Ces facteurs constituent davantage des lignes directrices que des règles strictes et immuables. Aucun facteur ne prévaut sur les autres, et la qualification d'un stagiaire en tant que salarié dépend des circonstances particulières du stage. Par conséquent, si le test en sept points conclut qu'un stagiaire non rémunéré est effectivement un salarié au sens de la loi sur les normes équitables du travail (Fair Labor Standards Act), il a droit au salaire minimum et aux heures supplémentaires.
Existe-t-il des poursuites judiciaires en cours ou récentes intentées par des stagiaires non rémunérés ?

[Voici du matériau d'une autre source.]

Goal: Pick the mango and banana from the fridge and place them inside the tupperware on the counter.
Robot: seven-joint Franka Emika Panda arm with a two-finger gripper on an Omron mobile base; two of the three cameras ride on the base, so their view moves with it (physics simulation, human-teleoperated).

En raison du caractère potentiellement abusif des stages non rémunérés, de nombreux stagiaires ont réagi en intentant des poursuites contre des entreprises qui auraient profité de leur travail gratuit. En 2013, des stagiaires non rémunérés ont porté plainte contre Warner Music Group, NBCUniversal et Fox Searchlight Pictures, réclamant une compensation pour leur travail et leur production. En 2017, la société de production de Mary-Kate et Ashley Olsen, Dualstar Entertainment Group, LLC, a conclu un accord à l'amiable après avoir été poursuivie collectivement par 185 anciens stagiaires non rémunérés. Ces derniers affirmaient travailler jusqu'à 50 heures par semaine sans aucune rémunération, tout en effectuant les mêmes tâches que leurs collègues rémunérés.